"""
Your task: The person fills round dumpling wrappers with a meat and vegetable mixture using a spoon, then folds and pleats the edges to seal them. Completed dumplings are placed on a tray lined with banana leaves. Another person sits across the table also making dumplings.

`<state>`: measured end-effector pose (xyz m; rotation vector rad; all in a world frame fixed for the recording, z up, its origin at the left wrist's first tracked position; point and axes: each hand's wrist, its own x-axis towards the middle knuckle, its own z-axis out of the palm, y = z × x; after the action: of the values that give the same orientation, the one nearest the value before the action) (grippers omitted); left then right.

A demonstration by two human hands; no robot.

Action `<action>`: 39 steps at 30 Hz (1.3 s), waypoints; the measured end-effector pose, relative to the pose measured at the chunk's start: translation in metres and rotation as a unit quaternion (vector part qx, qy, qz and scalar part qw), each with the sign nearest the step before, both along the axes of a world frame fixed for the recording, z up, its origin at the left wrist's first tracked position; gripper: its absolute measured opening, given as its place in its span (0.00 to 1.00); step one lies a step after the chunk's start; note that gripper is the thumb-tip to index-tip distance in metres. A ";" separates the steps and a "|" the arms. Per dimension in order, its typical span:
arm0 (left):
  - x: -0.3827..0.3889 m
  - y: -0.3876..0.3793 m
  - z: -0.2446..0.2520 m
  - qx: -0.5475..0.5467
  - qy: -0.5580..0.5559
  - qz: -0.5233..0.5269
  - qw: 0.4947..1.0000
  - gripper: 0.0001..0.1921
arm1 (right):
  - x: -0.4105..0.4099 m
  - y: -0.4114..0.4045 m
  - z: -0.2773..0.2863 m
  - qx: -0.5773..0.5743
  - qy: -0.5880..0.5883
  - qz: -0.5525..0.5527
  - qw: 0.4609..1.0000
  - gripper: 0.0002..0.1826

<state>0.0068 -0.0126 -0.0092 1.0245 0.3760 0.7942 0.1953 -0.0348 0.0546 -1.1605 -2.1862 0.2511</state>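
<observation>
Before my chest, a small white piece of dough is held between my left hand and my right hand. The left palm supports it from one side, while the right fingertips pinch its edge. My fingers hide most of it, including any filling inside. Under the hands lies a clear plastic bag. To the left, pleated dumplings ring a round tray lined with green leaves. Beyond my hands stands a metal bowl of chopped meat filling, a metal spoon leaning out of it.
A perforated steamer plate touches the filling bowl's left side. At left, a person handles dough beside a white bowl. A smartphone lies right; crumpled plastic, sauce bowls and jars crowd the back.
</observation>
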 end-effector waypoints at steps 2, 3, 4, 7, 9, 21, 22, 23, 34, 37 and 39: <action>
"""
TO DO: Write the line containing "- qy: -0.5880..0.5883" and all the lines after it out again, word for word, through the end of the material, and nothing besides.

FINAL ANSWER:
  - qy: -0.5880..0.5883
  - qz: -0.5525..0.5527
  - qw: 0.4609..1.0000
  - gripper: 0.0002..0.1826

<state>0.0068 -0.0126 -0.0092 1.0245 0.3760 0.7942 0.1953 -0.0348 0.0546 -1.1605 -2.1862 0.2511</state>
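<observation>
Before my chest, a small white piece of dough is held between my left hand and my right hand. The left palm supports it from one side, while the right fingertips pinch its edge. My fingers hide most of it, including any filling inside. Under the hands lies a clear plastic bag. To the left, pleated dumplings ring a round tray lined with green leaves. Beyond my hands stands a metal bowl of chopped meat filling, a metal spoon leaning out of it.
A perforated steamer plate touches the filling bowl's left side. At left, a person handles dough beside a white bowl. A smartphone lies right; crumpled plastic, sauce bowls and jars crowd the back.
</observation>
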 end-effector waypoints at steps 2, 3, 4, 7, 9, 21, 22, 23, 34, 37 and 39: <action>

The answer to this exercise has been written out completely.